Simple Linear Regression

Biologists have speculated that the frequency of insects chirping is related to the temperature in their environment at the time. To test this relationship, they identified 15 crickets and recorded their chirps over a period of one hour, and calculated their average chirps per second. They simultaneously recorded the temperature over that same hour. The data from this study are in the table below. The researchers want to know if they can predict with statistical accuracy the temperature if they know the number of cricket chirps per second.

Cricket	Chirps per second	Temperature
1	20.0	88.6
2	16.0	71.6
3	19.8	93.3
4	18.4	84.3
5	17.1	80.6
6	15.5	75.2
7	14.7	69.4
8	17.1	82.0
9	15.4	69.4
10	16.2	83.3
11	15.0	79.6
12	17.2	82.6
13	16.0	80.6
14	17.0	83.5
15	14.4	76.3

1. What is the independent variable?
2. What is the dependent variable?
3. State the null and the alternative hypotheses.
4. Open SPSS and create three variables. The first is the id code for each cricket so that is a Nominal Scale. Then enter the two variables of interest in the study: Chirps per second and Temperature. Make sure that the Chirps variable and the Temperature variable are both marked Scale under Measure.
5. Enter the data above, and save when finished.
6. First, create a graph to confirm that the variables are linearly related. Click on Graphs in the top menu, and then on Chart Builder. You may get a warning to make sure your variables are properly labeled. If you did as I instructed in Step 4, then you're good to go, and click OK.
7. Your variables will appear in a box on the upper left, and a blank box will be on the right of that. Under those boxes on the left is a "Choose from:" menu. Click on "Scatter/Dot"; then click on the example of a scatter plot and drag it to the empty box above it. A straight line of dots will appear because it doesn't yet know your variables.
8. Click on your chirps variable and drag it to the x-axis (it's the independent variable). Click on your temperature variable and drag it to the y-axis (it's the dependent variable). Click OK, and a scatterplot of the data will appear in your output.
9. Do the variables appear to have a linear relationship (it will be extremely rare to see a straight line.

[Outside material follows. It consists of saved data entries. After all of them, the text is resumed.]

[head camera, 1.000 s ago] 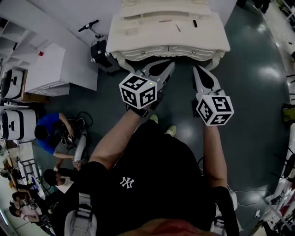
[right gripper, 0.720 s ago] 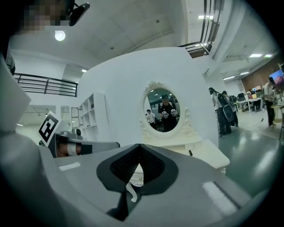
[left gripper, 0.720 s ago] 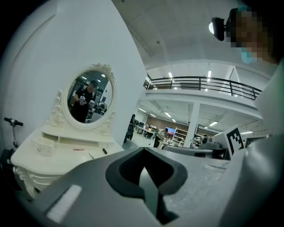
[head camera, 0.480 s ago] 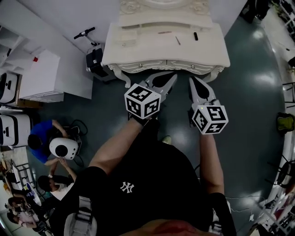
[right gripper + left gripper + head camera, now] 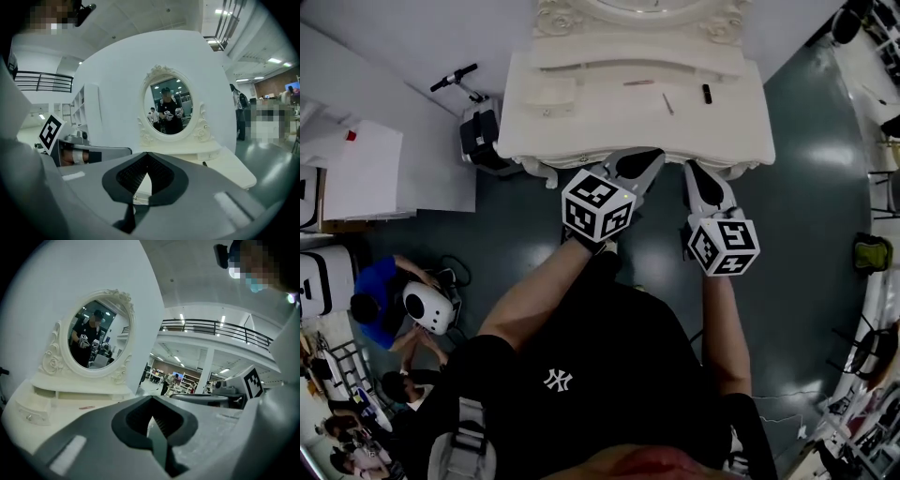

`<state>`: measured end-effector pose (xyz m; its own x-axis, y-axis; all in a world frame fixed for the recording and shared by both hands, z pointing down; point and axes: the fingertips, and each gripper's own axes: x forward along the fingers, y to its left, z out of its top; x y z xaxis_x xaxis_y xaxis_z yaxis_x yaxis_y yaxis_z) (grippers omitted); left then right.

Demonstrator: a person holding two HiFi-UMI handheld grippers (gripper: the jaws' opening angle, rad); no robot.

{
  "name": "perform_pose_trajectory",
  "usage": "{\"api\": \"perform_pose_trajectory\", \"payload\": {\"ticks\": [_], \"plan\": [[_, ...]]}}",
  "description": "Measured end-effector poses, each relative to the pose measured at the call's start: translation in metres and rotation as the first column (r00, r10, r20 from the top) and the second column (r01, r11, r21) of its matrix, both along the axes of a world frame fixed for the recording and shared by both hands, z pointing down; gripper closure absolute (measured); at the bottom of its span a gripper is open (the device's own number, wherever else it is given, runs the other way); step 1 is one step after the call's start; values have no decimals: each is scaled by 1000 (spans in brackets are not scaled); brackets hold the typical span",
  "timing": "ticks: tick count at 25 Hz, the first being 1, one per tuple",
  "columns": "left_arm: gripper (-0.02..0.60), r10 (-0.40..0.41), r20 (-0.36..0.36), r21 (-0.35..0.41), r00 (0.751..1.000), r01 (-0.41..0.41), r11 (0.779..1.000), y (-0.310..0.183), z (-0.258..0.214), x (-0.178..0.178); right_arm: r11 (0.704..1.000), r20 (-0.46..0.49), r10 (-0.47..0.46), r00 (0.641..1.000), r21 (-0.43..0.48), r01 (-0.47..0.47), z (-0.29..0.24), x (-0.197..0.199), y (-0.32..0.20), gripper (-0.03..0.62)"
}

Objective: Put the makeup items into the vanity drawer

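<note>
The white vanity (image 5: 581, 122) stands ahead with its oval mirror (image 5: 96, 333). On its top lie a slim pink item (image 5: 639, 82), a thin dark pencil (image 5: 667, 103) and a small black item (image 5: 706, 93). The pink item (image 5: 86, 407) also shows in the left gripper view, the black item (image 5: 205, 164) in the right gripper view. My left gripper (image 5: 654, 157) and right gripper (image 5: 692, 169) hover side by side at the vanity's front edge, both shut and empty. Between the right jaws a small knob (image 5: 134, 196) on the vanity's front shows. The front drawers are mostly hidden under the tabletop.
A small knobbed drawer box (image 5: 551, 94) sits on the vanity's left. A scooter (image 5: 455, 77) and a black case (image 5: 478, 141) stand left of the vanity, with a white cabinet (image 5: 356, 169) beyond. People (image 5: 375, 291) sit on the floor at the left.
Both grippers and the person have moved forward to the vanity, which now looks larger and nearer. Both jaws stay shut.
</note>
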<state>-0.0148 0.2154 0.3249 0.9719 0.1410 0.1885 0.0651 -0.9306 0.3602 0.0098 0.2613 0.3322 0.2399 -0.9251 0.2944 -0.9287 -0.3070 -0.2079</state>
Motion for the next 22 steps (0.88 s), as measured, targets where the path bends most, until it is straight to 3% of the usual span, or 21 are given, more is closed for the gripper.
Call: {"api": "perform_pose_trajectory", "payload": {"ticks": [11, 22], "plan": [[581, 59, 62, -24, 996, -57, 998, -53, 40, 49, 994, 1, 60, 998, -96, -60, 40, 49, -62, 568], [581, -24, 131, -35, 991, 29, 999, -103, 98, 124, 969, 45, -4, 999, -246, 14, 124, 135, -110, 530]]}}
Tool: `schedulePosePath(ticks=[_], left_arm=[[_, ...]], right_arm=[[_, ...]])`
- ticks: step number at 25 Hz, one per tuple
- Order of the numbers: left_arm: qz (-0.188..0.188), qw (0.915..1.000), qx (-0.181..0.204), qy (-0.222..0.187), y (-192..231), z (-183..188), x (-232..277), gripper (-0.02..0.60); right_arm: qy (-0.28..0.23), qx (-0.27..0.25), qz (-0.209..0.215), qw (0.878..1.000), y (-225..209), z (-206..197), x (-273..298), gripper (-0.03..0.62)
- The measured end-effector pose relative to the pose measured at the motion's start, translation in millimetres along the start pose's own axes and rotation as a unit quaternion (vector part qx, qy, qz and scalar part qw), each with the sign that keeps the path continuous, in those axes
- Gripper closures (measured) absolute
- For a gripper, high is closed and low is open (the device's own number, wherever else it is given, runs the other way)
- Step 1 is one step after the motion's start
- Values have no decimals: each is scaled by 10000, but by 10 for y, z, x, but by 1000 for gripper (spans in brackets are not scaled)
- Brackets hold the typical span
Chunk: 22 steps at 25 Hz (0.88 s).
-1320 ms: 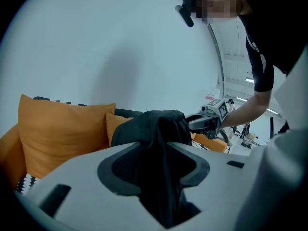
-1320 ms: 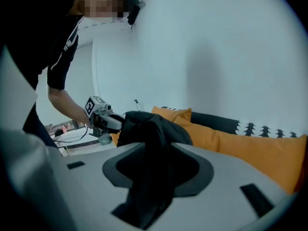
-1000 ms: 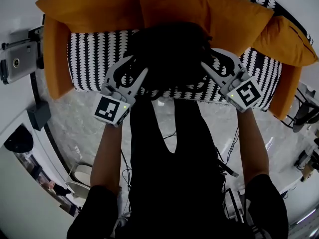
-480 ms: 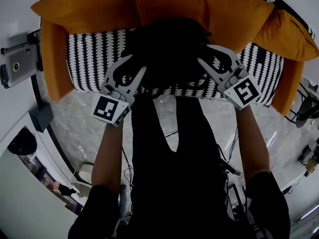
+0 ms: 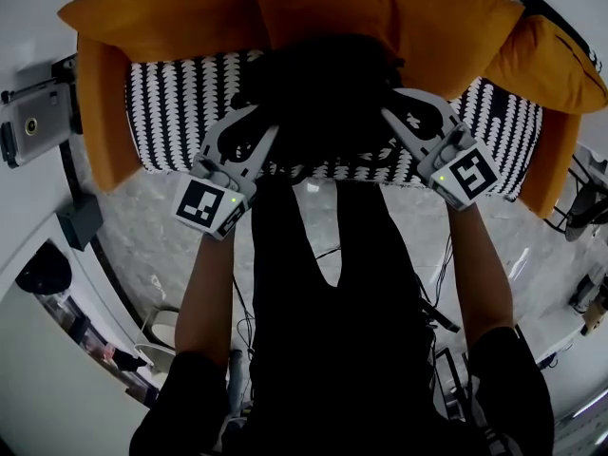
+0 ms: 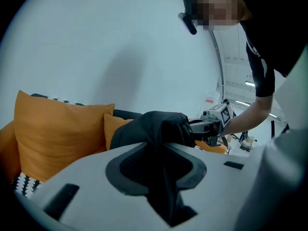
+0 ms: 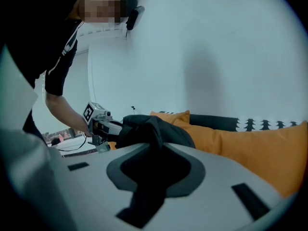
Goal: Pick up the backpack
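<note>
A black backpack [image 5: 323,88] rests on the sofa's black-and-white seat [image 5: 176,103], against orange cushions. My left gripper [image 5: 261,123] is at its left side and my right gripper [image 5: 399,107] at its right side. Both pairs of jaws have just been closing, with the bag's black fabric between them. In the left gripper view the backpack's fabric [image 6: 161,129] runs down into the left gripper [image 6: 162,153] and is pinched there; the right gripper [image 6: 211,124] shows beyond the bag. The right gripper view shows the same: backpack [image 7: 149,129] cloth caught in the right gripper [image 7: 155,153], left gripper [image 7: 98,121] behind it.
Large orange cushions [image 5: 161,12] line the sofa's back and arms. A pale marble floor [image 5: 152,226] lies in front, with cables [image 5: 439,288] at the right. A grey device [image 5: 33,122] hangs on the left wall. My own dark clothing fills the lower middle of the head view.
Both grippers' jaws have narrowed onto the backpack's sides. Neither hand has moved from its place, and the backpack lies where it did.
</note>
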<state>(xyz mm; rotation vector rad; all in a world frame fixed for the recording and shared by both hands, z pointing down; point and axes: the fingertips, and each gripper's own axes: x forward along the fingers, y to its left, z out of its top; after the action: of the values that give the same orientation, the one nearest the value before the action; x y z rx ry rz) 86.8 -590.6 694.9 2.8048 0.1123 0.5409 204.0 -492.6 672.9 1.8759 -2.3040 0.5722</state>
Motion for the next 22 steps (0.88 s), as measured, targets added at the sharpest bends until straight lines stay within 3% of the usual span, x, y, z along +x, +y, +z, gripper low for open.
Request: schedulePosePath(ticks=[13,22], left_arm=[[-206,9997,-125,-31,-94,0,-10,506],[-447,9981,-212,-367,-206,56,-69,511]], right_arm=[[-531,716,-265,9957,-22,-26,-109,517],[-1076,1026,-284,9885,63,91,-179,518]])
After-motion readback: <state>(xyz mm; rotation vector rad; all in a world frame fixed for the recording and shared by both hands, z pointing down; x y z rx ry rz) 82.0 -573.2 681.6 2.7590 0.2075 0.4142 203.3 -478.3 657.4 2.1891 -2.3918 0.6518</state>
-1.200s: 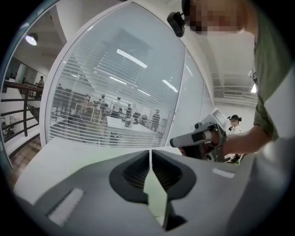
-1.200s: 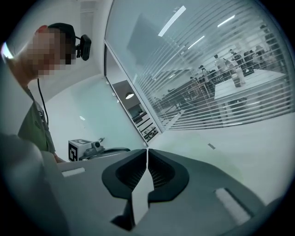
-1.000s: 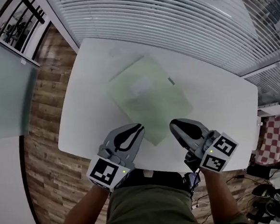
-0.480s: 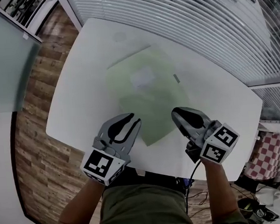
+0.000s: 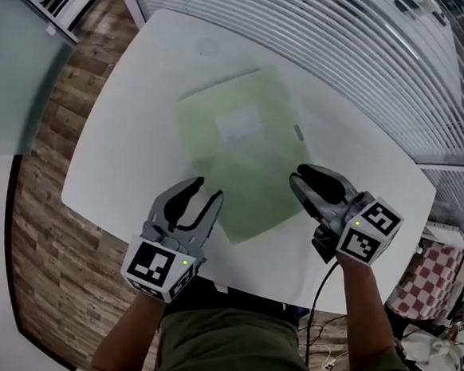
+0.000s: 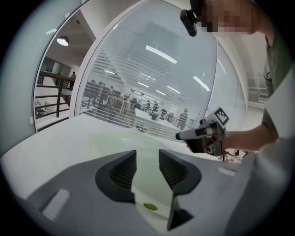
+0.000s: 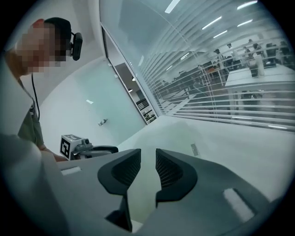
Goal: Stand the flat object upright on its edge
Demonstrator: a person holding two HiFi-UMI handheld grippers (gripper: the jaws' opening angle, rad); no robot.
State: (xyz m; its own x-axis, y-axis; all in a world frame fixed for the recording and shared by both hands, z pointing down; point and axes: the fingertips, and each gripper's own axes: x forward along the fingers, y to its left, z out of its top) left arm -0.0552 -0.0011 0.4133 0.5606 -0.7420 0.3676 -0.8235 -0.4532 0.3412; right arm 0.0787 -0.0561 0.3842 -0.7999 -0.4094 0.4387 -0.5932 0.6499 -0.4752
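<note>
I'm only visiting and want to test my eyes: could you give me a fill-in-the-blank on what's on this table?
The pale green sheet lies ____ on the table. The table top is ____ in colour. The floor beside it is made of ____ planks.
Missing words: flat; white; wooden.

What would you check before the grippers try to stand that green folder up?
1. Folder lying flat, wholly on the table: ok.
2. Left gripper jaws apart, just been opening, nothing between them: ok.
3. Right gripper jaws apart, just been opening, nothing between them: ok.
4. One gripper on each side of the folder's near end: ok.
5. Either gripper touching the folder: cannot tell.
</note>
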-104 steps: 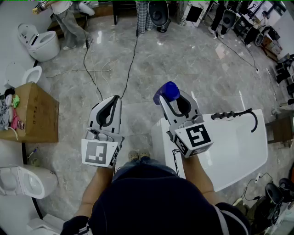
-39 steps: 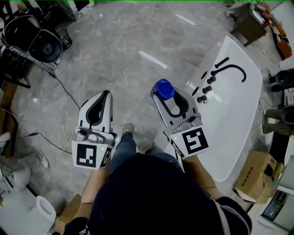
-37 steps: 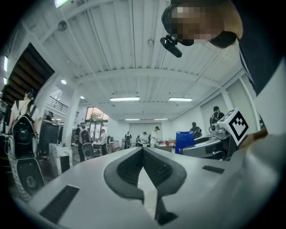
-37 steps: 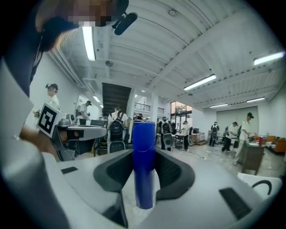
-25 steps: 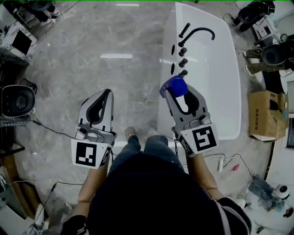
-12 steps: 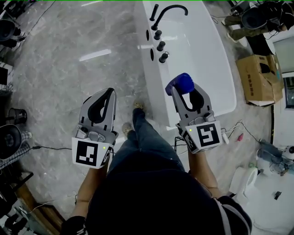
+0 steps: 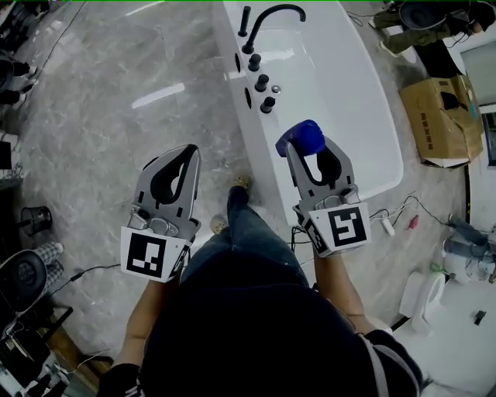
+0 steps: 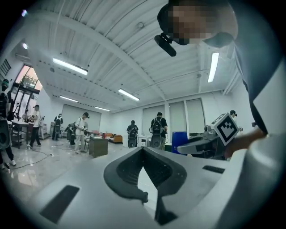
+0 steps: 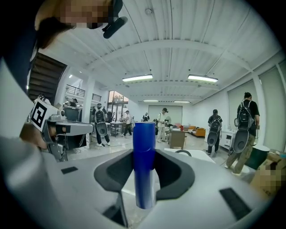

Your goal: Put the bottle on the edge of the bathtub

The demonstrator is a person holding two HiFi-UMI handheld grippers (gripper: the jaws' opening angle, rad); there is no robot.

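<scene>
A blue bottle stands upright between the jaws of my right gripper, which is shut on it. In the head view it hangs over the near end of the white bathtub, above its left rim. The right gripper view shows the bottle filling the gap of that gripper, with the tub behind it. My left gripper is shut and empty over the marble floor, left of the tub. In its own view the left gripper has its tips touching.
A black faucet and several black knobs sit on the tub's far left rim. A cardboard box and a toilet stand to the right. Cables lie by the tub's near end. People stand in the background.
The tub has swung from the right of the head view to straight ahead and nearer. Both grippers have come toward it, and the bottle stays in the right gripper, now over the tub's near end.
</scene>
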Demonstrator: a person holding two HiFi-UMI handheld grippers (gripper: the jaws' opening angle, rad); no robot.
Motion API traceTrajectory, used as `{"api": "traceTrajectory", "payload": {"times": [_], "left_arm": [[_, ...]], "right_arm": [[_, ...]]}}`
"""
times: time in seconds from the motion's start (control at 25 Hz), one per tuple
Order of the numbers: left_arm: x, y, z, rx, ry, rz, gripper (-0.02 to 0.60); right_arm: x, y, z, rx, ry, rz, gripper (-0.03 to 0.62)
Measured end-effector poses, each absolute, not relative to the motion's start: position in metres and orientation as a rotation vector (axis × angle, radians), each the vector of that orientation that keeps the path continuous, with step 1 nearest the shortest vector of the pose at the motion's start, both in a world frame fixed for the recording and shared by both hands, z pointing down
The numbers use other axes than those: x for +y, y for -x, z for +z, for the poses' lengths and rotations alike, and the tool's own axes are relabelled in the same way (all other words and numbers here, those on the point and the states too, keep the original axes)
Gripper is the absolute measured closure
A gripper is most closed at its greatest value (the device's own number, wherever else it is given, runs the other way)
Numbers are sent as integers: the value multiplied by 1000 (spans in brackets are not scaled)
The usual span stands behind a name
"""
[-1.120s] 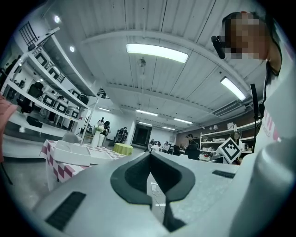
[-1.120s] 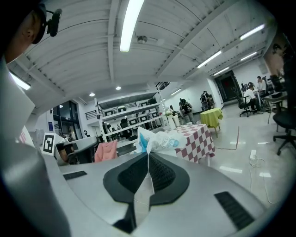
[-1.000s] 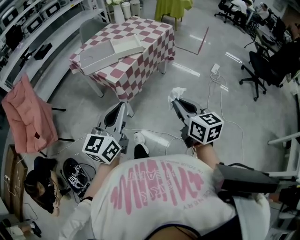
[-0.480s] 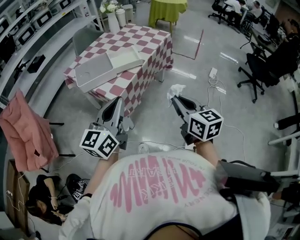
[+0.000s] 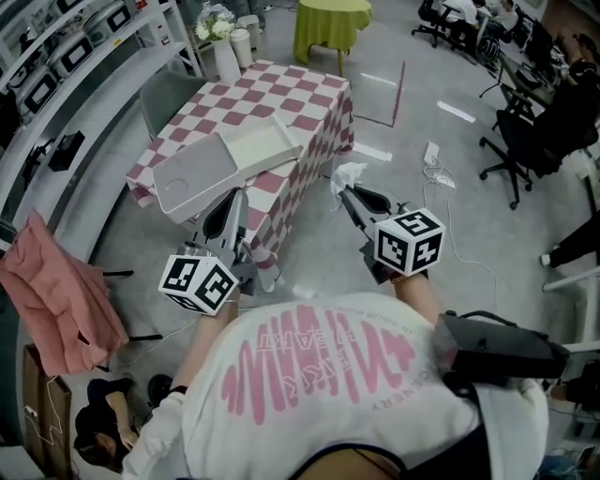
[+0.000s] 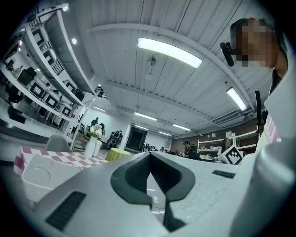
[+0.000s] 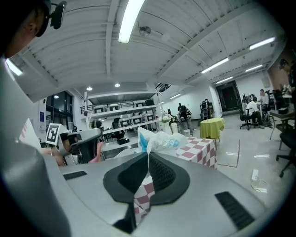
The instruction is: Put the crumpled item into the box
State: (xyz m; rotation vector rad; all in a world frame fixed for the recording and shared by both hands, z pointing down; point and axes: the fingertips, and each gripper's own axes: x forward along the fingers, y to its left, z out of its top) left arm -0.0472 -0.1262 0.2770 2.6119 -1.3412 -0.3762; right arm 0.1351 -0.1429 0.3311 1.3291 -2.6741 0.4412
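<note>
Right claw (image 5: 343,192): jaws shut on the crumpled white wrapper (image 5: 350,174), which sticks out above the tips with a blue patch showing. It is held in the air just off the near corner of the desk (image 5: 314,103), which is covered in a pink-and-white checked cloth. Left claw (image 5: 232,199): jaws together, nothing between them, raised before the desk's near edge. The open white box (image 5: 267,148) lies on the desk, with a shallow grey tray (image 5: 190,178) just beside it. The wrapper is apart from the box.

I read tablecloth (image 5: 319,103) pink-and-white checks | box (image 5: 267,148) off-white | crumpled item (image 7: 158,141) white, blue print I think | round-table cloth (image 5: 333,14) yellow-green | hung garment (image 5: 56,300) pink | person's shirt (image 5: 319,375) white, pink lettering
</note>
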Motion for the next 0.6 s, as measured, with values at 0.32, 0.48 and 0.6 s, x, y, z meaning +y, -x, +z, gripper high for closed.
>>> {"api": "traceTrajectory", "payload": {"times": [0.32,0.48,0.6], "left_arm": [[-188,90,296,-1343,-2577,-327,575],[-210,106,304,-1362,-2562,-314,575],[-222,113,312,-1376,-2544,-295,575]], "right_arm": [[-207,-85,346,-2668,-1257,436,585],[-229,-70,353,-2657,-1238,423,585],[-248,-64,361,-2650,-1227,427,585]]}}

That's not the question)?
10. To run a regression, click on Analyze/Regression/Linear
11. Move the independent and the dependent variables into the boxes marked independent and dependent.
12. Click on Statistics, and make sure Model fit box is checked and under Regression Coefficients, Estimates is checked. Click OK.
13. Several tables of output appear. Supply the following information:

1. Under Model Summary, what is R Square?
2. What percentage of the variance in the data is explained by the regression line? (Hint: multiply R squared by 100 to turn it into a percentage.)
3. Under Coefficients, what is the Unstandardized Beta for your chirps variable? (This is the slope of the line; the Constant is the y-intercept of the line.)?
4. What is the t score for your chirps variable?
5. What is the p-value for the chirps variable? (it's under Sig. column)
6. What is your conclusion (based on your p-value compared to alpha = .01) about the researchers' question about being able to predict the temperature if we know the chirps per second of crickets?
7. Save the scatterplot and your output and submit with your paragraph explained below in h.

1. Write up the results. Here is a model. You can't just fill in the blanks. Type up a paragraph with your results. I have bolded what you need to insert and put them into parentheses. Do not put those in your written paper with the exception of ( = XXX, p = XXX). That does go in parentheses but don't bold.

To investigate (STATE THE RESEARCH QUESTION), a simple linear regression was conducted. The predictor variable was (THE INDEPENDENT VARIABLE), and the outcome was (THE DEPENDENT VARIABLE). The predictor variable was found to be statistically significant ( = XXX, p = XXX), indicating that for every one unit increase in (INDEPENDENT VARIABLE) the (DEPENDENT VARIABLE) changed by (+/- BETA FOR INDEPENDENT VARIABLE) units. The model explained approximately (ANSWER TO 13b ABOVE) of the variability in (DEPENDENT VARIABLE). Therefore, the null hypothesis is rejected, and the alternative is retained. / OR Therefore, the null hypothesis failed to be rejected, and it is retained. (CHOOSE OF THE TWO PREVIOUS SENTENCES, WHICHEVER IS CORRECT.)

Model results paragraph using different data.

To investigate if depression symptoms could be predicted from the level of domestic violence a woman experienced, a simple linear regression was conducted. The predictor variable was domestic violence experiences, and the outcome was depression. The predictor variable was found to be statistically significant ( = 5.493, p = .004), indicating that for every one unit increase in domestic violence experiences the level of depression changed by +5.403 units. The model explained approximately 6.0% of the variability in the depression measure. Therefore, the null hypothesis is rejected, and the alternative is retained.